In a word - Federal student loans are "sub-prime."

Kirk Parker said...

"The largest government employer in every state is its higher education system. "

The state's higher ed systems can't possibly have more employees than their K-12 systems.

Unknown said...

Good grief, if the students were competent to exercise the power they think they should have they wouldn't be students. Flannery O'Connor said something to the effect that the students' opinions weren't being consulted, they were being formed.

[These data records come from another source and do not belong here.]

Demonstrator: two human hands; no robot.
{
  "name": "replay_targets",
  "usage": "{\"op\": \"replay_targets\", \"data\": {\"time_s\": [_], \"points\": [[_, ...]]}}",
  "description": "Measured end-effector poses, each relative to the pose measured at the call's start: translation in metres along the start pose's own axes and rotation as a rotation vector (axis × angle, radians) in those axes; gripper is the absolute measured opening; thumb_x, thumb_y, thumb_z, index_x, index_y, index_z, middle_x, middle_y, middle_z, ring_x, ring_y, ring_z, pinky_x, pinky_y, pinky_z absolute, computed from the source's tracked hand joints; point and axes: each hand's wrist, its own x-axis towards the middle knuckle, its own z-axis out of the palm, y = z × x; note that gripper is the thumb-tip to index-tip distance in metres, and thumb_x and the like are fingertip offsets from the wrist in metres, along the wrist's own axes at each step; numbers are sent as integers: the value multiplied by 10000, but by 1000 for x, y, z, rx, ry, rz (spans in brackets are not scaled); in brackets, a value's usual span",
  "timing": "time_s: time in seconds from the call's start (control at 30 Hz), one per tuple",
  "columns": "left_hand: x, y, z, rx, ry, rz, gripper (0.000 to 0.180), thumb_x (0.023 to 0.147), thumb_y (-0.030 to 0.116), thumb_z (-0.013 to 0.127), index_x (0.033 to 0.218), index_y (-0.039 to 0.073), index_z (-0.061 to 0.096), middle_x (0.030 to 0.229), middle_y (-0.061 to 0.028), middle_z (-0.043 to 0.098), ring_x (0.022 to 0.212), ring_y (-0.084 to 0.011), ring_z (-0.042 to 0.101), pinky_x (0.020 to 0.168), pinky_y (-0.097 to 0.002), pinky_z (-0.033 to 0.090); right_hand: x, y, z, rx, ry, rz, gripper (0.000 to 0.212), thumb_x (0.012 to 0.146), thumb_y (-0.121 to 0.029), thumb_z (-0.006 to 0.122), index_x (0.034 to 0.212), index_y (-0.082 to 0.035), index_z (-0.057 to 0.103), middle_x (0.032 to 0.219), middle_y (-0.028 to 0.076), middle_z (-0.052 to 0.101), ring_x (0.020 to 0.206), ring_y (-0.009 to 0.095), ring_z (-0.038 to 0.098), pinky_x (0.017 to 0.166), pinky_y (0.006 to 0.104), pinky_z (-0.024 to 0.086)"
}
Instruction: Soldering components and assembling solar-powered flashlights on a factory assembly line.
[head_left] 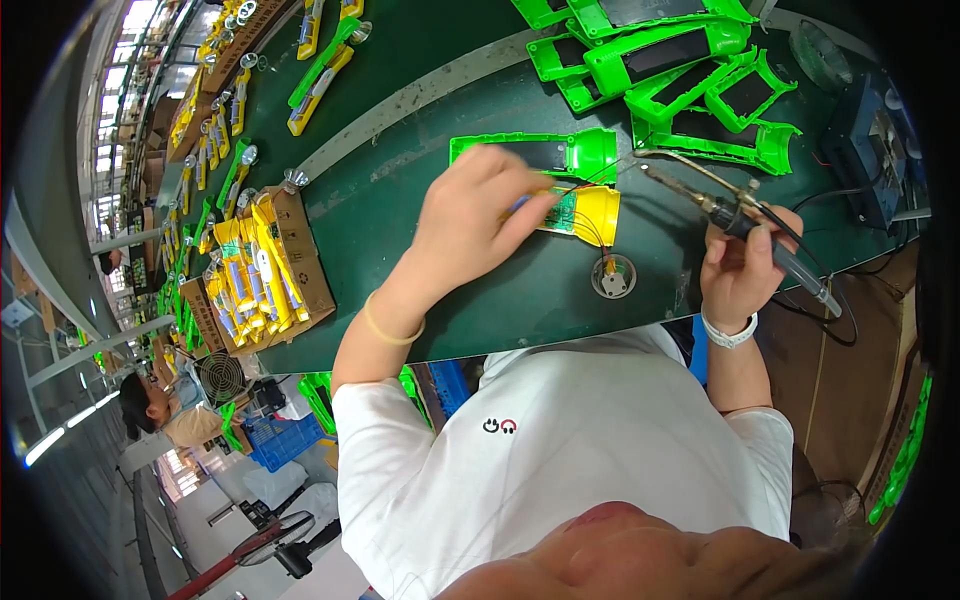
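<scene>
- The blurred left hand (475, 222) hides the left end of the yellow casing (600, 212), toward the near edge of the bench (500, 312); whether its curled fingers grip anything, I can't tell.
- The right hand (745, 268) is closed around one soldering iron (733, 220).
- One lamp head (613, 280); the piled green shells (665, 55) overlap past counting.
</scene>
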Motion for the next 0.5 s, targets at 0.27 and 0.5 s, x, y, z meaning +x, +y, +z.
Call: {"op": "replay_targets", "data": {"time_s": [0.27,0.5], "points": [[36,-3,33,-655,-27,-519,150,804,107,581,910,3,569,764,-79,570,726,-124,566,678,-239,459,16,-7,-6,26,17,-127,219,860,-209,498,966,-39,409,727,104,490,416,133,413,387,229,360],[3,4,49,8,101,-52,115,718,67,670,818,50,615,652,-78,508,608,-227,487,581,-333,399,16,-1,-13,17,25,-64,205,863,-199,493,957,-43,400,730,89,488,437,123,422,398,226,363]]}}
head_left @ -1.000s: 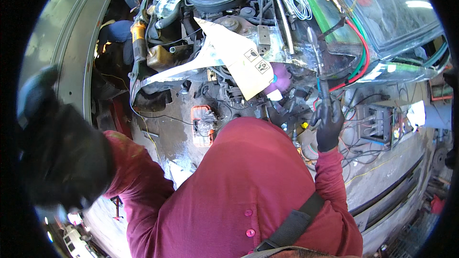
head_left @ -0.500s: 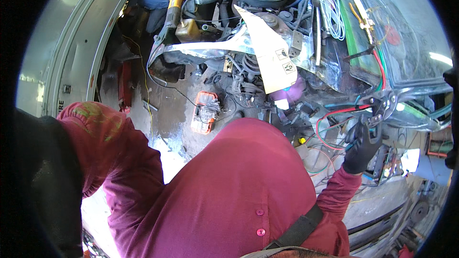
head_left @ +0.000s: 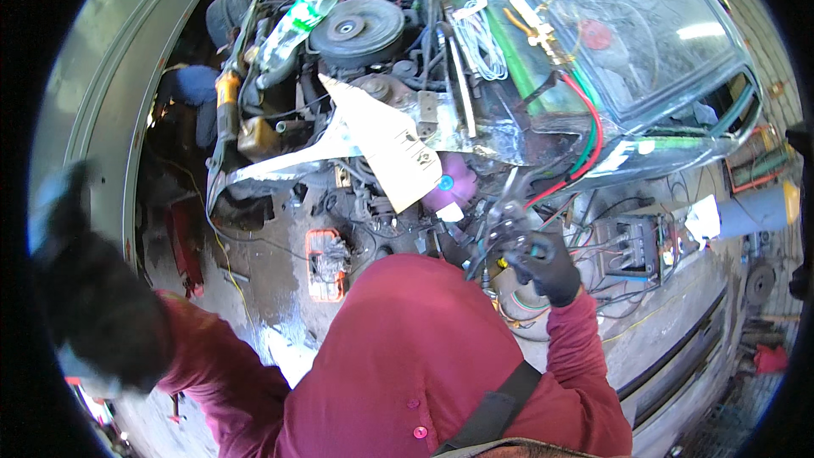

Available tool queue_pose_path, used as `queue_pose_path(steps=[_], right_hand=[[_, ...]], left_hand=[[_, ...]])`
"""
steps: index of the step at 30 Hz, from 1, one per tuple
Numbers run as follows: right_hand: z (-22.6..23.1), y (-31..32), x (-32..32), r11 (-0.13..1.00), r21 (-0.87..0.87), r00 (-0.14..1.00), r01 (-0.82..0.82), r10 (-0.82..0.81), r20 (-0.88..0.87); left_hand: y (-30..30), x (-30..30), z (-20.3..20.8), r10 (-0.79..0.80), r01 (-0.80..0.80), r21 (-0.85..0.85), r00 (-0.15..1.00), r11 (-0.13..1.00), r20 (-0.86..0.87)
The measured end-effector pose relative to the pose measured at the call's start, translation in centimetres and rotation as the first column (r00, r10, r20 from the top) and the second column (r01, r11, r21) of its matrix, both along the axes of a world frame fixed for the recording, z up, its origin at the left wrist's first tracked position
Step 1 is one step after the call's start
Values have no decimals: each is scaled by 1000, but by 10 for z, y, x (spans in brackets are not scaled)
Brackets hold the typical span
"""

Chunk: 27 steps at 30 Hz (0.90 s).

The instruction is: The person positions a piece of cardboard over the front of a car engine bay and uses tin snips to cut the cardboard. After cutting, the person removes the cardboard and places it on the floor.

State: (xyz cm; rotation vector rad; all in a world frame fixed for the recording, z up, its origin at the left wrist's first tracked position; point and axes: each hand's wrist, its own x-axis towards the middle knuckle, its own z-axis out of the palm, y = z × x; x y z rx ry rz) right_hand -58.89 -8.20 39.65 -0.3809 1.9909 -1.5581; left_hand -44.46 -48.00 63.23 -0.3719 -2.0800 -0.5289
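Observation:
My right hand [head_left: 549,267], in a dark glove, is closed on a metal plier-like tool [head_left: 509,229], smeared by motion. Cables and a round purple disc [head_left: 449,185] lie close to that tool. At the far left, close to the camera, my gloved left hand [head_left: 97,288] is raised; blur hides what its fingers do. Ahead of me a pointed piece of pale card [head_left: 377,140] lies over the bare metal fender edge [head_left: 284,161] of a car.
The open engine bay holds a round air cleaner [head_left: 356,31] and a green-labelled plastic bottle [head_left: 301,25]. A yellow-and-grey power tool [head_left: 227,106] rests on the bay's left edge. Red and green hoses [head_left: 593,119] hang off the car. On the floor sits an orange case [head_left: 324,267]. A person's blue-clothed part [head_left: 191,85] shows far left.
My right hand has come left and inward with the metal tool, away from the hoses. My left hand has risen into view at the left. The view has shifted right.

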Motion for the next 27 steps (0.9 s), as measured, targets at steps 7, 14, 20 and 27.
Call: queue_pose_path(steps=[7,14,20,27], right_hand=[[-42,2,0,966,-239,930,-100,176,323],[-79,17,7,831,-554,788,40,315,529],[-111,23,18,729,-672,749,132,371,549],[-112,16,49,506,-711,584,488,416,697]], left_hand=[[27,-71,-199,-241,-178,470,674,864,698],[33,-91,-253,-410,-201,653,636,730,654],[30,-202,-186,-499,89,605,666,791,555],[79,-423,-161,-390,339,199,728,920,564]])
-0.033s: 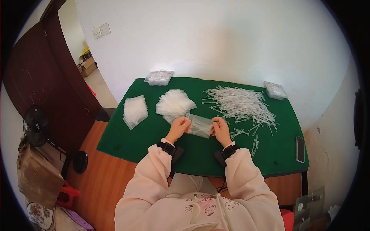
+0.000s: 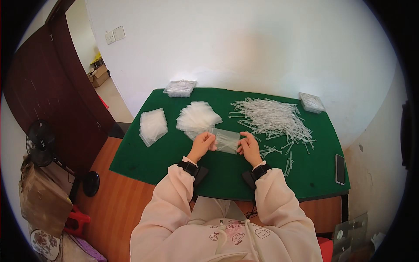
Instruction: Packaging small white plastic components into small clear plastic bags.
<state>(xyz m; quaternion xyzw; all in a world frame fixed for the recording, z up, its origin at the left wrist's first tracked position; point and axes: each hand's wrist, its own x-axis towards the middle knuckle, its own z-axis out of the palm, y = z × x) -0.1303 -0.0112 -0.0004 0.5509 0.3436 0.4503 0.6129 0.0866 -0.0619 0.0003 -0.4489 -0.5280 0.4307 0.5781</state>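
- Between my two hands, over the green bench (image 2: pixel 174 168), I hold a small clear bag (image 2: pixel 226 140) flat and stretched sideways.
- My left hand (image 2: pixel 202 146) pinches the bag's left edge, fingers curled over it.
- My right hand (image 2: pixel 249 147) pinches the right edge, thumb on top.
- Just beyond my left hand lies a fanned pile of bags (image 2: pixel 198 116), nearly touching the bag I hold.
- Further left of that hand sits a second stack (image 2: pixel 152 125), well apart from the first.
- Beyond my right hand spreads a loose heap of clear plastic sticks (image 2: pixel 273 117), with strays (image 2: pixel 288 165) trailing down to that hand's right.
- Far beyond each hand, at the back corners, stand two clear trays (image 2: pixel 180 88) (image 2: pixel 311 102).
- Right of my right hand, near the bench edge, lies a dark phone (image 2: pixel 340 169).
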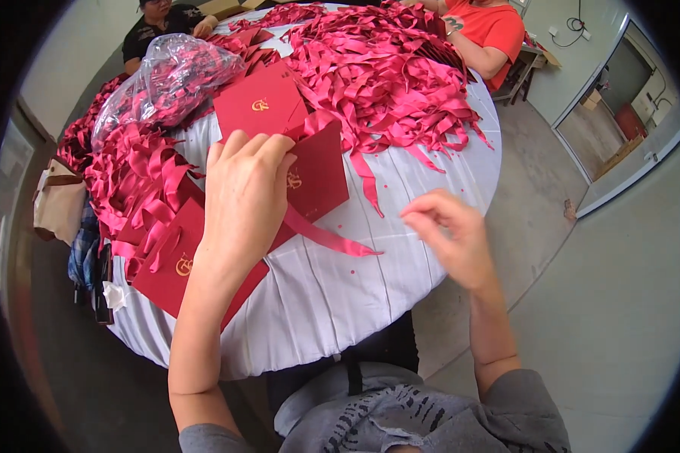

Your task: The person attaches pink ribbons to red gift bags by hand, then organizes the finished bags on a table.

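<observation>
My left hand [242,189] is closed on the top edge of a red paper gift bag [321,170] with a gold emblem, held tilted over the table. A pink ribbon [332,240] trails from below this bag toward the right, its end lying loose on the cloth. To the right of the bag, my right hand [453,234] is raised with its fingers curled toward the thumb, and nothing shows between them. Another flat red bag [261,98] lies just beyond the left hand. Red bags with ribbon handles [166,257] lie beside my left forearm, which partly hides them.
The round table has a white cloth [317,309] with small red dots scattered on it. A large heap of ribbon-handled bags [385,68] covers the far side. A clear plastic bag [174,83] of red items sits at left. Two people [491,34] [162,23] sit across.
</observation>
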The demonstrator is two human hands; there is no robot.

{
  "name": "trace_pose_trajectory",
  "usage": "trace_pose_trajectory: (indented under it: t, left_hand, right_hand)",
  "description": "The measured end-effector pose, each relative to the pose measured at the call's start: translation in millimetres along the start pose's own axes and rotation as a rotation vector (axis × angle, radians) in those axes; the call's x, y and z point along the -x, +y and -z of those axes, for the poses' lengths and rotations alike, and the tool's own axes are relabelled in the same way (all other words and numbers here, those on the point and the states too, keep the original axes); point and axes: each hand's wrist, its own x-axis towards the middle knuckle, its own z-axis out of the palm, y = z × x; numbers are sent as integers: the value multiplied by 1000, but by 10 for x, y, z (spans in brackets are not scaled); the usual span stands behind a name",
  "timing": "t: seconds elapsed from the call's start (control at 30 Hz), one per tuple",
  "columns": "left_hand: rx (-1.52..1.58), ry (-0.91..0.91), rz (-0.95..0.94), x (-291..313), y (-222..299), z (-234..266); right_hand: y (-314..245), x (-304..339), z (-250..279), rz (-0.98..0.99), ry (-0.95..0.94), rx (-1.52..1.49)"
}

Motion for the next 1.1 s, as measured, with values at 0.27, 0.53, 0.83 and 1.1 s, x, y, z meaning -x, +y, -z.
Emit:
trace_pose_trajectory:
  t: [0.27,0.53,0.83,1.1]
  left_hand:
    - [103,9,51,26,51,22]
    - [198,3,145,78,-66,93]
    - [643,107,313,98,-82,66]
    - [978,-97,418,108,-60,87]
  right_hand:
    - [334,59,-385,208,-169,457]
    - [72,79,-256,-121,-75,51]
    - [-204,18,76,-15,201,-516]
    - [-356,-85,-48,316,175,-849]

That's the best answer to this student-as-consumer mentality. Eliminating the inane practice of students evaluating their instructors would help correct this.

Michael K said...

"As I repeat, this makes you a tiny minority. "

Oh, I know. I also put my kids through private school. That has also gone insane in tuition.

The school that I put three through now charges $30,000 a year tuition. It was about 300 a month when my kids went through in the 80s.

My two younger daughters went to a high school that was about $250 a month then (and the youngest was only ten years ago) and that school is now $16,000 a year.

I know what caused the inflation but it was also making colleges look like Disneyland. Of course, they had to have parents or students who could pay,

The nicest home is owned by the one who did NOT graduate from college.